Maquette du décor signé Emanuele Sinisi pour la production de Montpellier.

Deux approches complémentaires, en somme, dans leur aspiration à l’universalité et à une intemporalité qui, néanmoins, s’ancre dans le présent. Et, dans la fosse, deux chefs de la jeune génération – Alphonse Cemin (37 ans), à Nancy, Pierre Dumoussaud (32 ans), à Montpellier –, au fait de l’apport de la pratique « historiquement informée », qui a brisé le marbre dans lequel cette musique était trop longtemps demeurée figée, devraient porter à ébullition des distributions mêlant découvertes, promesses et artistes confirmés.

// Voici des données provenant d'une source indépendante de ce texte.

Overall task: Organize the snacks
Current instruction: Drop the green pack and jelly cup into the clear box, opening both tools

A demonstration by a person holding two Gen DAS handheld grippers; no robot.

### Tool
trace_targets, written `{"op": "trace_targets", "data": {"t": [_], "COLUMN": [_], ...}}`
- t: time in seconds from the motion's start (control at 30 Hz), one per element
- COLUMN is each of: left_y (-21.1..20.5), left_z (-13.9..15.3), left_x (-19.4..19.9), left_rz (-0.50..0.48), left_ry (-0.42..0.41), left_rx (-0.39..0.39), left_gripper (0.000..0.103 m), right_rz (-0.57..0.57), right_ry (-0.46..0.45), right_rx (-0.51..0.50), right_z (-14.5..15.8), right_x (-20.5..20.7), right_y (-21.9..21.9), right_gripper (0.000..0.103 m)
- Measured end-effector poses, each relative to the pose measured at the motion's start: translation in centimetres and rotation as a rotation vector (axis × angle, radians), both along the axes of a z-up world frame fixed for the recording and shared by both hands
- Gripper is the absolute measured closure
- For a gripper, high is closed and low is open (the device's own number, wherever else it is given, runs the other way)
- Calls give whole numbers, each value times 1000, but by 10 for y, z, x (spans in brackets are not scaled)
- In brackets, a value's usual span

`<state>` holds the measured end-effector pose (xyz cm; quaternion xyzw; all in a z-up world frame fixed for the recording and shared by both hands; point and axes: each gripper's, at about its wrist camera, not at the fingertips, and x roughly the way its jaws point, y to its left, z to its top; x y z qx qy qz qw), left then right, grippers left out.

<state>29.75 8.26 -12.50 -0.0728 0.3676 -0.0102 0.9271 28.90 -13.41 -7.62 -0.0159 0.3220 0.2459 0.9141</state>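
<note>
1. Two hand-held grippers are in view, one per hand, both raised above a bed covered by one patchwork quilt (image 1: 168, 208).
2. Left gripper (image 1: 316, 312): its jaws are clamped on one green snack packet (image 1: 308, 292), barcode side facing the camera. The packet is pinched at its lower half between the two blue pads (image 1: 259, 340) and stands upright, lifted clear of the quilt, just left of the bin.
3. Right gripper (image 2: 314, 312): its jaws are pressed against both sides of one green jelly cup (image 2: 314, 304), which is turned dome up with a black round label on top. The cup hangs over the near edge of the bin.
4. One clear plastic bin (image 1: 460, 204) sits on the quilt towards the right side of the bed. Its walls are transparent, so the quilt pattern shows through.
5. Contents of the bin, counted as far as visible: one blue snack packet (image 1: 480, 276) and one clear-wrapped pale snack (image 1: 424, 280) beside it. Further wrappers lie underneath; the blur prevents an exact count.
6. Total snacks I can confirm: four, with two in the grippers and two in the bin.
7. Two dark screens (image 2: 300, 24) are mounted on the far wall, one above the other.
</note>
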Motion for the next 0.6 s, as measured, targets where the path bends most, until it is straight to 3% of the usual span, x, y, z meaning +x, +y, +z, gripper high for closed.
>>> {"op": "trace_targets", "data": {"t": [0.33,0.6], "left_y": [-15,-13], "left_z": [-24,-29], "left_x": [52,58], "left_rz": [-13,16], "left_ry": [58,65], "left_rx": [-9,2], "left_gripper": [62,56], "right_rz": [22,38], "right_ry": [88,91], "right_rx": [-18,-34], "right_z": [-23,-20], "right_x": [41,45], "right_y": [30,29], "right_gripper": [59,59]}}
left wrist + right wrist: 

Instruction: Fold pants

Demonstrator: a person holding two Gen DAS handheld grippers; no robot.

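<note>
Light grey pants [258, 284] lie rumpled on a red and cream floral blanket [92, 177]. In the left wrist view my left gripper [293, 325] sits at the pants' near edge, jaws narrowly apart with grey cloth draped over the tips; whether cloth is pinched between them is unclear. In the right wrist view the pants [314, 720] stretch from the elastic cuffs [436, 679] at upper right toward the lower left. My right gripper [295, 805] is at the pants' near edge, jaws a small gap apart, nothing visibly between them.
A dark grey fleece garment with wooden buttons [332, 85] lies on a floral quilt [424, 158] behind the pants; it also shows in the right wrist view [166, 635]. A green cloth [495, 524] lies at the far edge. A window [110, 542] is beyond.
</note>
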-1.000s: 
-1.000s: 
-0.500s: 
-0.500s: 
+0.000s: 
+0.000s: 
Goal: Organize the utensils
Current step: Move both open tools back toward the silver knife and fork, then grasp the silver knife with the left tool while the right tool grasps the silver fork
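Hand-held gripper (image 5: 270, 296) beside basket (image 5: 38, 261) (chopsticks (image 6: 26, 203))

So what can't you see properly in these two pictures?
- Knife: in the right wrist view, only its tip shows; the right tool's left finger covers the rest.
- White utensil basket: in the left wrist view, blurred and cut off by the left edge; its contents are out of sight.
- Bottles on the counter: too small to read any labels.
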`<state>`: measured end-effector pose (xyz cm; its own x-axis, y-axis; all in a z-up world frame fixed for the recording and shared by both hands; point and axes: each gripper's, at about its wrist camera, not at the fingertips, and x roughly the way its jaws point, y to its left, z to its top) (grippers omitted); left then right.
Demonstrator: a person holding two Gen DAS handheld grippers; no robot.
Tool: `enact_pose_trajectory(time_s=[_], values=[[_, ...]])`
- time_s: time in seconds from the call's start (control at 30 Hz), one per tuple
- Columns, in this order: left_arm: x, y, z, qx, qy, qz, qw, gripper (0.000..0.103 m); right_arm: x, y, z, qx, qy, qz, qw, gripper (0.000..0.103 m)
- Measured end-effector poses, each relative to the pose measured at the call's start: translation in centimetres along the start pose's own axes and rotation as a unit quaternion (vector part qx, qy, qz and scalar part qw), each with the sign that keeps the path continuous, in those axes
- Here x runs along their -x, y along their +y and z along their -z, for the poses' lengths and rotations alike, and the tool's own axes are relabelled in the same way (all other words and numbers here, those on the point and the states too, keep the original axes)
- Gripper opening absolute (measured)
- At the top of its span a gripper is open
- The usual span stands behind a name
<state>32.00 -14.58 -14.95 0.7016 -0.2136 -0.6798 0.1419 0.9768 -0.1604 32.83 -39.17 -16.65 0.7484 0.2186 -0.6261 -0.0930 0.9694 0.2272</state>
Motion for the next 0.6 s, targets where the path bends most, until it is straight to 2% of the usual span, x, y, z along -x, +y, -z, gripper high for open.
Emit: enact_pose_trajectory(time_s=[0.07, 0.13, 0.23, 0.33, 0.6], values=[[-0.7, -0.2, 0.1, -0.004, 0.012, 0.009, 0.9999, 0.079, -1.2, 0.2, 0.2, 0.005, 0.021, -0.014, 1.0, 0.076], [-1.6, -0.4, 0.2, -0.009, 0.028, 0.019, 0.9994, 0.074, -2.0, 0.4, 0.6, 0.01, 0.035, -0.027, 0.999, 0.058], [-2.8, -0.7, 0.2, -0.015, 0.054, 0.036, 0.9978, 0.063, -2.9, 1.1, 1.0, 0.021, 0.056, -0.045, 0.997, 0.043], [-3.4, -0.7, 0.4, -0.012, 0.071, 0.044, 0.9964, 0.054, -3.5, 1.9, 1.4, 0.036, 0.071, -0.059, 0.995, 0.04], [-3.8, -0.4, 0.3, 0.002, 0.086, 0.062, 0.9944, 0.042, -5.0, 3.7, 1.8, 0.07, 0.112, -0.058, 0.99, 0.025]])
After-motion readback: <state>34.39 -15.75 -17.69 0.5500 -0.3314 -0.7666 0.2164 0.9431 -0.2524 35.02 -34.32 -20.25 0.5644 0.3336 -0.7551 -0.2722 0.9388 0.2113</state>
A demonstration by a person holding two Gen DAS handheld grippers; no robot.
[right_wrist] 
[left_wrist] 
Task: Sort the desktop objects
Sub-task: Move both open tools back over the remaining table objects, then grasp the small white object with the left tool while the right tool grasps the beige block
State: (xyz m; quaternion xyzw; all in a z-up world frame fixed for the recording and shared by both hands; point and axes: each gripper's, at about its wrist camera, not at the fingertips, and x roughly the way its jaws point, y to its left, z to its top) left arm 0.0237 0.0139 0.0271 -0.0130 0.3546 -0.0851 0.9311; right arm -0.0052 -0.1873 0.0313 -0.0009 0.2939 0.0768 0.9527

L’Opéra National de Lorraine révèle, en Oreste et Pylade, le baryton néo-zélandais Julien Van Mellaerts et le ténor tchèque Petr Nekoranec, déjà maîtres d’un français limpide, et offre à la mezzo-soprano canadienne Julie Boulianne sa première Iphigénie. Prise de rôle, aussi, pour Vannina Santoni, qu’entoureront, à l’Opéra Comédie de Montpellier, Jean-Sébastien Bou, au sommet de ses moyens expressifs pour renouer avec les affres du matricide, auxquelles il ne s’était plus abandonné depuis plus de quinze ans, et Valentin Thill, au nom prédestiné pour sa tessiture, et dont il est urgent de retenir le prénom.